Beaujolais, envoyé spécial.
Le beaujolais primeur (ou nouveau selon une dénomination préférée des anglo-saxons) n'est pas un vin. C'est un océan. Mais s'y tremper, même du bout des lèvres, est devenu un exercice périlleux. Chaque année, 500.000 hectolitres (la moitié de la production du vignoble du Beaujolais) sont déversés à date fixe (la troisième semaine de novembre, un jeudi pour des facilités de transports routiers) sur les tables et comptoirs du monde entier, comme une espèce de rite bacchique imposé. Au grand désarroi de l'amateur qui a souvent l'impression d'être excessivement sollicité en vins.

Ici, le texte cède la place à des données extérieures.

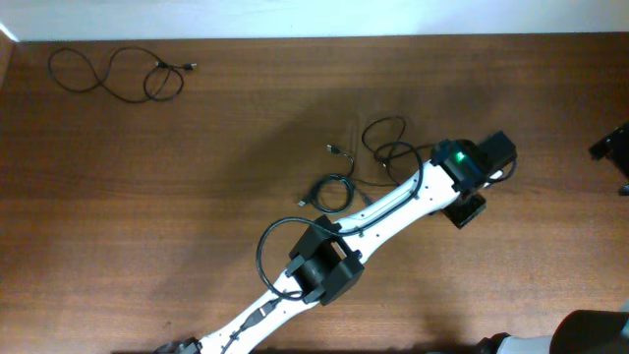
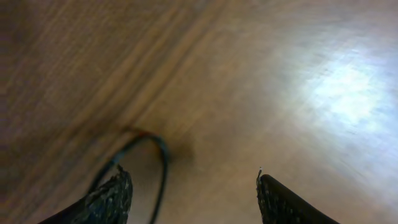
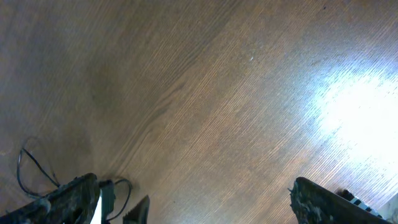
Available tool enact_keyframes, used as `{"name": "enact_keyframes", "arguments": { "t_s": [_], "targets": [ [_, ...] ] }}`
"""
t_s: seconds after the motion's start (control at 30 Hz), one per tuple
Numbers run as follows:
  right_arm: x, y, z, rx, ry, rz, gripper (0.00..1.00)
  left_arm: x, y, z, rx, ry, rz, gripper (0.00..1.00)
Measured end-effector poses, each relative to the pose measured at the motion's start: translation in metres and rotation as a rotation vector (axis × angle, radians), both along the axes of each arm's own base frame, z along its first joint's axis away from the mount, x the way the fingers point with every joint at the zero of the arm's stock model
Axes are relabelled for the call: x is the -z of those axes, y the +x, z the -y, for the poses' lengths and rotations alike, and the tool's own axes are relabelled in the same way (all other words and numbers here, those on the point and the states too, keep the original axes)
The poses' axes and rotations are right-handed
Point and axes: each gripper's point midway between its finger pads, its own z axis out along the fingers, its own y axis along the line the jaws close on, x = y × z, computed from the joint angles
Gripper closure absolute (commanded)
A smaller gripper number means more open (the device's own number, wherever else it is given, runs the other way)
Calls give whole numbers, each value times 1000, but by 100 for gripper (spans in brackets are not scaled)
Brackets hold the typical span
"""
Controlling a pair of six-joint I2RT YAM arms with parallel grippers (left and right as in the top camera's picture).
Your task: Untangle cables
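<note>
Left fingers (image 2: 112,199): spread wide, cable loop (image 2: 165,163) at 9 o'clock, just beside one tip. Right fingers (image 3: 317,199): spread wide above the desk (image 3: 217,93).

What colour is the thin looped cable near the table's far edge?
The thin looped cable is black, clearest in the overhead view.

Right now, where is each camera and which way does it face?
Overhead: above the table, facing straight down; left arm by the tangled cables, right arm at right edge.
Left wrist: on the left arm, angled down at wood; open left gripper beside a cable loop.
Right wrist: angled down at wood; open right gripper, thin cable lower left.
Shared: the tabletop; the loop is likely part of the overhead's tangle.
</note>
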Motion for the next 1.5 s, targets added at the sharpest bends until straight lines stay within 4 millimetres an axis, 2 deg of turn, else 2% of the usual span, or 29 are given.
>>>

Fruit juteux d'une opération de marketing rondement menée, le beaujolais primeur, héritage d'une tradition du siècle dernier où les bistrots lyonnais servaient ce «vin de soif», laisse aujourd'hui plus d'un dipsomane averti sur sa faim. Excès d'anhydride sulfureux, chaptalisation erronée et surtout «bananisation» du goût grâce à des levures ajoutées (la 71 B) pour leur fragrance tropicale... Banane et banal, c'en était trop pour quelques irréductibles, une dizaine de viticulteurs érudits et amoureux de leur terroir, qui ont décidé de réagir et de pallier cette mauvaise réputation: Foillard, Lapierre, Breton et Thévenet font partie de cette mouvance en quête d'un vin «évolutif». Un peu pour crier vendanges et surtout pour rappeler le principal intérêt du beaujolais primeur: le plaisir d'un bouquet d'arômes dû au cépage gamay, au terroir et à un savoir-faire longtemps occulté.